Exercise goal: Reproduce word for word, from the entries below, the line with "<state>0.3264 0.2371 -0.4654", the line with "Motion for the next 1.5", and every line between them, and nothing more.

[Stored data entries]
——————
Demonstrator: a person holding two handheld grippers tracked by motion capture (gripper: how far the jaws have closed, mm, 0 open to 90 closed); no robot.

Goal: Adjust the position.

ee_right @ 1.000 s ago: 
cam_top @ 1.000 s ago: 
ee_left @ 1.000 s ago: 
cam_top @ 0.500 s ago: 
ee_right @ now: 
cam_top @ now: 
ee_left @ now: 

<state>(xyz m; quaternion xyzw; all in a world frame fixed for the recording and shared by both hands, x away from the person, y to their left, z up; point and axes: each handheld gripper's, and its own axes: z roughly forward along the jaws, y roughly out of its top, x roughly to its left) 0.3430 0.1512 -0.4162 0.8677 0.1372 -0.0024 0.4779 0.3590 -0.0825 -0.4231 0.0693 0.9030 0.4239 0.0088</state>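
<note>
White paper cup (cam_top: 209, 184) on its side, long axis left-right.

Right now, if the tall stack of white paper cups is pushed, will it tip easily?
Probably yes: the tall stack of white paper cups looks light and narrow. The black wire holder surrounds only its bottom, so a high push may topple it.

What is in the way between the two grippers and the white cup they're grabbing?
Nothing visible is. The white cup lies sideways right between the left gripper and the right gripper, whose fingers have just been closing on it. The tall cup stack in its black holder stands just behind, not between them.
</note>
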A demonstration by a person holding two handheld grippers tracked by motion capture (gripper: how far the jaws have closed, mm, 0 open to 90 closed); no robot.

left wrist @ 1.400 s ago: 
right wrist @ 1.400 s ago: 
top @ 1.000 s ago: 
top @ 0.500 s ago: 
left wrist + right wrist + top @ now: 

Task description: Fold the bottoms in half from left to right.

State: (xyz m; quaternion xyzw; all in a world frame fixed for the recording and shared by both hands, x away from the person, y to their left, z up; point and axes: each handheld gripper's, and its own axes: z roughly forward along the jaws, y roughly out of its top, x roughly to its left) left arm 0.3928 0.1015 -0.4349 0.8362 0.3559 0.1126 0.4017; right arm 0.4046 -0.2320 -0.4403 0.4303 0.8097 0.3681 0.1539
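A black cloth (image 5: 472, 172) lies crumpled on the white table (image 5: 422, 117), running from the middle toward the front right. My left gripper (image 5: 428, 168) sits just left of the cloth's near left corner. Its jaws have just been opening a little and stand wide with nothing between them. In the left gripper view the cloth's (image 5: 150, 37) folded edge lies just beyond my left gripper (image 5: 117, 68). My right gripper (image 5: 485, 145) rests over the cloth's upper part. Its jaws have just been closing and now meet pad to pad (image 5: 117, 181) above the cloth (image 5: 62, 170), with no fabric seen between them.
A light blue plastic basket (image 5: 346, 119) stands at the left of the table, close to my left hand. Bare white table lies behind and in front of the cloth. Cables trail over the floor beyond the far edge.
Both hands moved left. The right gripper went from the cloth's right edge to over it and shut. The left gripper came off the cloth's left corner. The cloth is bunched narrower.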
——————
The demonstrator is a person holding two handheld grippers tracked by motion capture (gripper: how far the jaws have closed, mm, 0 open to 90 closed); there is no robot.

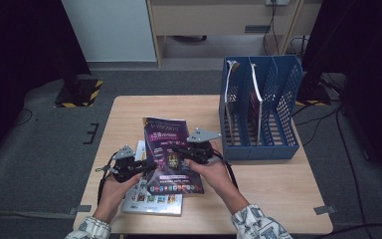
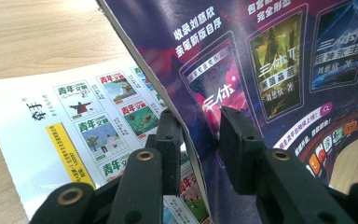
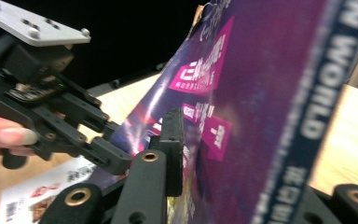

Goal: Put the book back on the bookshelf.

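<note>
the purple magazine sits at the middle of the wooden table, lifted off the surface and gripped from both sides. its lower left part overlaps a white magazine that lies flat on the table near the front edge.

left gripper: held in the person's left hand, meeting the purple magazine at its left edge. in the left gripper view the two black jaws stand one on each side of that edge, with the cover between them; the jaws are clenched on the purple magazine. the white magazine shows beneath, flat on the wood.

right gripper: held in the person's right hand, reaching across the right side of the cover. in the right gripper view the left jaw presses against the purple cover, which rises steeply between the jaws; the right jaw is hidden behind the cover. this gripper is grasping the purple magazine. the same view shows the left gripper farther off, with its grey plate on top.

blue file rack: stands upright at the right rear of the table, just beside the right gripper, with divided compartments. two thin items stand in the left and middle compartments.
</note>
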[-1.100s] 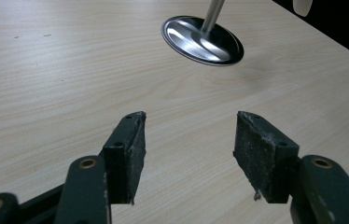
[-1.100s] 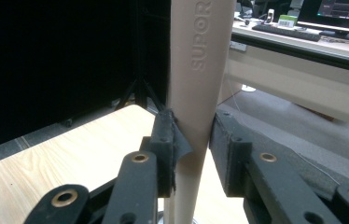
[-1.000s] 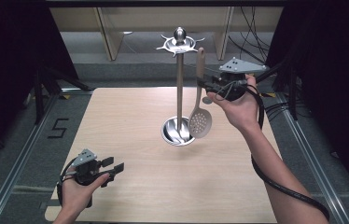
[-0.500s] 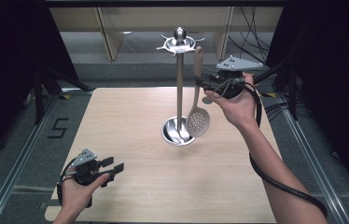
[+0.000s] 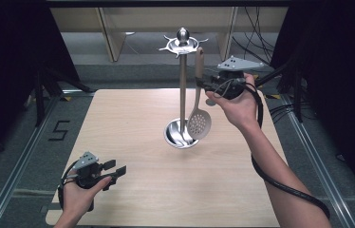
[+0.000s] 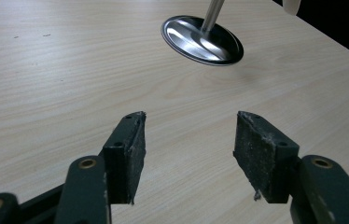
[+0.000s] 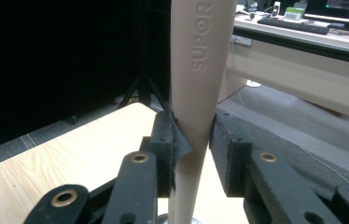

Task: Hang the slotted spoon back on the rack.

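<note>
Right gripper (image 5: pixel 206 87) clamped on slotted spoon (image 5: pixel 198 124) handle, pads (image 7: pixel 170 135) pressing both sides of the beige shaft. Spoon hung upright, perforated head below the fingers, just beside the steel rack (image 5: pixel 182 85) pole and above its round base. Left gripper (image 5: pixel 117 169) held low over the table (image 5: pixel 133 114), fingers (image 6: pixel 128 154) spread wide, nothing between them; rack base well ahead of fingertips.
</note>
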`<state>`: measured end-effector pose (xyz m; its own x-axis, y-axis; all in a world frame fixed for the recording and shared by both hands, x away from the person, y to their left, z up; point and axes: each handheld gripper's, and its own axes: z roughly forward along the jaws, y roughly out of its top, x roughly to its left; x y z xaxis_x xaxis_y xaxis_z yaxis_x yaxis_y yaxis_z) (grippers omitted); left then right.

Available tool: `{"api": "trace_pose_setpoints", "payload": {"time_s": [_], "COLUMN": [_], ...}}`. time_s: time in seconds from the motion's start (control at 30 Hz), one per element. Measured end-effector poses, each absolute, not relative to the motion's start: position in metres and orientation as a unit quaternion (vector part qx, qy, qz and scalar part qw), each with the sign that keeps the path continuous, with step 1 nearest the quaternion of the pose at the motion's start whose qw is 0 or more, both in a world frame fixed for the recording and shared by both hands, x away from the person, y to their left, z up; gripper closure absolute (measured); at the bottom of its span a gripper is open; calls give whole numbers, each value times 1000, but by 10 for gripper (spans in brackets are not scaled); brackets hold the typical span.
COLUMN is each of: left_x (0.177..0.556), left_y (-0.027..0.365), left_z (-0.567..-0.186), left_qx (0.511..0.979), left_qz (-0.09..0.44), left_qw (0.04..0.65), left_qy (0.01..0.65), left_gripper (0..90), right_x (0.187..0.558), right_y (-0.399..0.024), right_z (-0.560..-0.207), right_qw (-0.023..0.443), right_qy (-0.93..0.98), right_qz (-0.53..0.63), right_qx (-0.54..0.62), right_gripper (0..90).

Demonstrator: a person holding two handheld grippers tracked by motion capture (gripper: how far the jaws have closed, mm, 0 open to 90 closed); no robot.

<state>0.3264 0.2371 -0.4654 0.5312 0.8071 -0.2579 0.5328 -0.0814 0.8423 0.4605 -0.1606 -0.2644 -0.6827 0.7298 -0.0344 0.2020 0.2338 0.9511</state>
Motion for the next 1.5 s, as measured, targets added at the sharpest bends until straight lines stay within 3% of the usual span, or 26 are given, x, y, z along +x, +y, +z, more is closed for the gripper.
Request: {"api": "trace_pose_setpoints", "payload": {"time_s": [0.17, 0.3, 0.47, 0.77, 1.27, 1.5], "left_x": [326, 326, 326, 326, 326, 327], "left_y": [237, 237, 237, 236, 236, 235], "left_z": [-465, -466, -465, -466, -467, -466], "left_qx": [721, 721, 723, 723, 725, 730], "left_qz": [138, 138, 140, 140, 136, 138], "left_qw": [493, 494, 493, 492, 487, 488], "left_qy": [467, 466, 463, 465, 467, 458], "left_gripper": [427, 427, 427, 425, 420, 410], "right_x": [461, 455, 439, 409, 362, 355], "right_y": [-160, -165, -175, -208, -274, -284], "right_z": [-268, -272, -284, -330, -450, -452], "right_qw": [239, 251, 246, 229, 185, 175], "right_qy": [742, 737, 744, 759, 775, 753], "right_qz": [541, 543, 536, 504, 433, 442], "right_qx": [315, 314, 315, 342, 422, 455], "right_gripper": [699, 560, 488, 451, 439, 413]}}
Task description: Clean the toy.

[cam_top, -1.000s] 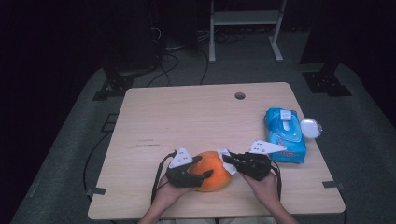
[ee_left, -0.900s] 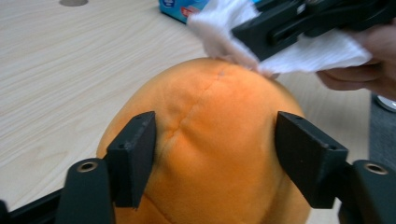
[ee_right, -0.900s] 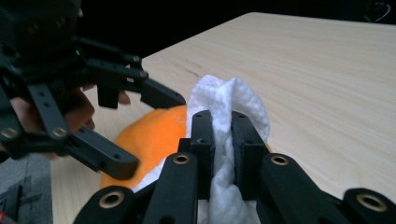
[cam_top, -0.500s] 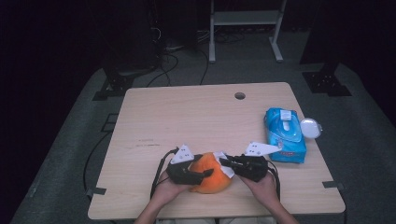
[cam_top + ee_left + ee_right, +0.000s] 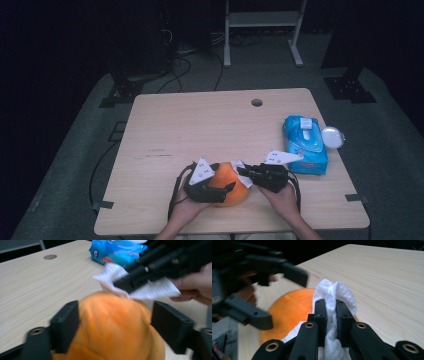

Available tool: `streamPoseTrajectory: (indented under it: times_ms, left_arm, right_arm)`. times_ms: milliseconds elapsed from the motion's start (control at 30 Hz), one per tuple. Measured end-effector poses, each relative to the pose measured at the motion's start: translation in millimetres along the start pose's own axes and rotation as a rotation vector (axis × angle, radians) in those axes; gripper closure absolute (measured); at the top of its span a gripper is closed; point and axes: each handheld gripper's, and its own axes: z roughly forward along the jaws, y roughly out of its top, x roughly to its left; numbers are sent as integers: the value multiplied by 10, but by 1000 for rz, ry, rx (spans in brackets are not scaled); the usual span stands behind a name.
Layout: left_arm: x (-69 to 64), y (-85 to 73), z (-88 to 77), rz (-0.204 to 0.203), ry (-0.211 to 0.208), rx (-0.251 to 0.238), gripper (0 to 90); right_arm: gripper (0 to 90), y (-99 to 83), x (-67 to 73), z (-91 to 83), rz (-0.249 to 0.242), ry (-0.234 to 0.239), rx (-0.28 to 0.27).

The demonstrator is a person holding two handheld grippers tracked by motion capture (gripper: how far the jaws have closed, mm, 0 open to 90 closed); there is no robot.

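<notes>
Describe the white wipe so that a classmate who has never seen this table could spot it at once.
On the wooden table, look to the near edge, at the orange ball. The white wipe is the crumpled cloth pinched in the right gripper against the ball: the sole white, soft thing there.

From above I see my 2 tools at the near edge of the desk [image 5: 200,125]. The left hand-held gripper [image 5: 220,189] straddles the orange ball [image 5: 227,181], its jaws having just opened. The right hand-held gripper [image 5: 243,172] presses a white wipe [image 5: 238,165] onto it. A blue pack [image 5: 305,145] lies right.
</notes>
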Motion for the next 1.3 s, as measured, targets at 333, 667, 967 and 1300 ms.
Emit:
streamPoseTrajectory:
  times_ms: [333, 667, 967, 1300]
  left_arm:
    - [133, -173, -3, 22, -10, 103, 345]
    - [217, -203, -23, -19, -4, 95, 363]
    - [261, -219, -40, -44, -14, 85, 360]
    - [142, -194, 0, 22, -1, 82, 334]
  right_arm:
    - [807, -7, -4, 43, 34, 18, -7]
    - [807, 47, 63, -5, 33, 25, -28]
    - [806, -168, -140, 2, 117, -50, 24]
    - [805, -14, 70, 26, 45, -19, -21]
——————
Exercise solution:
<state>0.3264 0.2371 -0.4654 0.5312 0.8071 -0.2579 0.5328 -0.0814 0.8423 0.4605 -0.1606 -0.2644 -0.6827 0.7298 -0.0344 0.2020 0.2338 0.9511</state>
Motion for the next 1.5 s, as measured, targets added at the sharpest bends until straight lines stay within 3% of the usual span, or 26 are given, x, y, z along +x, +y, +z, more is closed for the gripper.

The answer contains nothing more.